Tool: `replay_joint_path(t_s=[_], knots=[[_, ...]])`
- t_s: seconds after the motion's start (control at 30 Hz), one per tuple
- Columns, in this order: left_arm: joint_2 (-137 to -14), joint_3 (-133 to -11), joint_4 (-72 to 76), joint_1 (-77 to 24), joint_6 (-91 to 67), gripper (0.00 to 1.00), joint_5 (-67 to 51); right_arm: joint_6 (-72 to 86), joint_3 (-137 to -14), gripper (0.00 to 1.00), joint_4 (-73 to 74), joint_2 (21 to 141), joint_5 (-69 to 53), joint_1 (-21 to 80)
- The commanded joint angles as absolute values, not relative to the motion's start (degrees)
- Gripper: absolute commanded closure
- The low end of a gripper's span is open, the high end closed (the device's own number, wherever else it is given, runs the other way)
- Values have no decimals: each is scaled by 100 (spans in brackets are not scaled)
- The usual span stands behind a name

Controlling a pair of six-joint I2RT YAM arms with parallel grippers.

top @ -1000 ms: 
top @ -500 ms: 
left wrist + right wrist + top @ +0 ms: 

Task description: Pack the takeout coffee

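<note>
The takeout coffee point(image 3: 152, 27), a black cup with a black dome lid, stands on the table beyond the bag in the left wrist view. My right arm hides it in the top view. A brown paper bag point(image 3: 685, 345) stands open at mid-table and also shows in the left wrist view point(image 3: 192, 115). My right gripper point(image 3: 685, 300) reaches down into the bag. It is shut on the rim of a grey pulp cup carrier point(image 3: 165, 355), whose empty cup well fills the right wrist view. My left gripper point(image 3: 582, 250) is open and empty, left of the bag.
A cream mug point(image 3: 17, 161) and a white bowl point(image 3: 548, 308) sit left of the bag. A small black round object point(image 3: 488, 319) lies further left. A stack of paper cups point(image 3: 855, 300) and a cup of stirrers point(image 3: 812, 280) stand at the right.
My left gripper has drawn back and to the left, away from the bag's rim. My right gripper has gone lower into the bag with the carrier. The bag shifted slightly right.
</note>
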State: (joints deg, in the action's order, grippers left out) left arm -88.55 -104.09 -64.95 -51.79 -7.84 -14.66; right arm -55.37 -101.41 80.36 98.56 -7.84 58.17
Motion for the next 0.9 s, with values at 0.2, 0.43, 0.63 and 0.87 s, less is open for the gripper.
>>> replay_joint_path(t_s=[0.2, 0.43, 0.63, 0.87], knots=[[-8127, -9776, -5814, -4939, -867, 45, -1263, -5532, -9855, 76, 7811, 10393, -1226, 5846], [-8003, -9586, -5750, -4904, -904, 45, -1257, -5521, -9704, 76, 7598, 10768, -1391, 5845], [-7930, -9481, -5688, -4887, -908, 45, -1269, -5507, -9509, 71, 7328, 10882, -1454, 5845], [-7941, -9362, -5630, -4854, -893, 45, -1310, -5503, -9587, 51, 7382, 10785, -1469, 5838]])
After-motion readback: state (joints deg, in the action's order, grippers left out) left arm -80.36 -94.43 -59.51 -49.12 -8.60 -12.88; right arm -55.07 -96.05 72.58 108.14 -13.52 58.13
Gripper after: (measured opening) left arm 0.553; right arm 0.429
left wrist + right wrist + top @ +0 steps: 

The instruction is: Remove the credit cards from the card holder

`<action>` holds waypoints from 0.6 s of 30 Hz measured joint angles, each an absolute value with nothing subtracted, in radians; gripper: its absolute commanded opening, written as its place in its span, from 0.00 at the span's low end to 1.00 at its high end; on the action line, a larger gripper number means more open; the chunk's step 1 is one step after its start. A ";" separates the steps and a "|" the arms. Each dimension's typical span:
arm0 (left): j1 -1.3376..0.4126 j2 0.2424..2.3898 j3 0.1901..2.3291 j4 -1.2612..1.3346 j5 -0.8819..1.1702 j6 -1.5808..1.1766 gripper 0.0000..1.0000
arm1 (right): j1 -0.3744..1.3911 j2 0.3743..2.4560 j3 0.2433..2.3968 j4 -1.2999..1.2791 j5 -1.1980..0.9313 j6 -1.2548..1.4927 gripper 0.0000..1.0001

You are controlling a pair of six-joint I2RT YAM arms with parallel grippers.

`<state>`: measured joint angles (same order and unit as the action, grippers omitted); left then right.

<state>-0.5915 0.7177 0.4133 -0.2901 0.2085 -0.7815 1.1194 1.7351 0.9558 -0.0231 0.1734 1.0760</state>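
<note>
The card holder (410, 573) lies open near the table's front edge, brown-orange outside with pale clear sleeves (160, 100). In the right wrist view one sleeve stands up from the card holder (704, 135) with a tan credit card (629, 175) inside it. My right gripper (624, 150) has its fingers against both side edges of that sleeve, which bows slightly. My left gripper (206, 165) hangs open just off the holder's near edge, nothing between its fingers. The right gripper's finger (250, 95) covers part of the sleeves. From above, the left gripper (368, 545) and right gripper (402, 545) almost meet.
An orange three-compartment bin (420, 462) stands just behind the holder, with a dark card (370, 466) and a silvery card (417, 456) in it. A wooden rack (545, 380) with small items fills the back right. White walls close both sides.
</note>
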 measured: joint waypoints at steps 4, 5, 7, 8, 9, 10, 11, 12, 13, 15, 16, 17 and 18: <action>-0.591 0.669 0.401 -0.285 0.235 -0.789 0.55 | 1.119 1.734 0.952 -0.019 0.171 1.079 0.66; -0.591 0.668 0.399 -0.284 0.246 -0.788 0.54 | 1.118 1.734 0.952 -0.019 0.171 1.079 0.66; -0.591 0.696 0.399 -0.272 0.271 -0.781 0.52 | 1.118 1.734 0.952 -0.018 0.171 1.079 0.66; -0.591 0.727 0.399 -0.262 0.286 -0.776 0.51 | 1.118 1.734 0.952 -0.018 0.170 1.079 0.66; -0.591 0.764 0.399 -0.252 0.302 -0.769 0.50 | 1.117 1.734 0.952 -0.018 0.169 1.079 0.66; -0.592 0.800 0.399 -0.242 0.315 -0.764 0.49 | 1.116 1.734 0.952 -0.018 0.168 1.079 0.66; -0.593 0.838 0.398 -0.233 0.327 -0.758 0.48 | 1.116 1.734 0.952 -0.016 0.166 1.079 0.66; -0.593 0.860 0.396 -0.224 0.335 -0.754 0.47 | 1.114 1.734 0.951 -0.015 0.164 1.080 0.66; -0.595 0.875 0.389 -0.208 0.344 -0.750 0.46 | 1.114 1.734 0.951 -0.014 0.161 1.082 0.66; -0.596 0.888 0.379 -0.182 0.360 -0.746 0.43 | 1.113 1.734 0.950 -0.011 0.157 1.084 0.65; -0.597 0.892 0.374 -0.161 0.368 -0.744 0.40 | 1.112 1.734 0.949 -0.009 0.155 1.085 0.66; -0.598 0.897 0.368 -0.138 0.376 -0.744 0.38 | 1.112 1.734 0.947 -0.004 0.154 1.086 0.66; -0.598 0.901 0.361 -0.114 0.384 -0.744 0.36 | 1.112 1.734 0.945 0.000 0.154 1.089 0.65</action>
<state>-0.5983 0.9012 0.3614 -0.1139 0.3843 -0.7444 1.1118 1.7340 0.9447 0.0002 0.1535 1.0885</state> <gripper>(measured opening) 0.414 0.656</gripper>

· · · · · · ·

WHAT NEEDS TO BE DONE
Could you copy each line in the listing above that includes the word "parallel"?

YOUR RESPONSE
Controlling a pair of six-joint I2RT YAM arms with parallel grippers.
You are controlling a pair of six-joint I2RT YAM arms with parallel grippers.

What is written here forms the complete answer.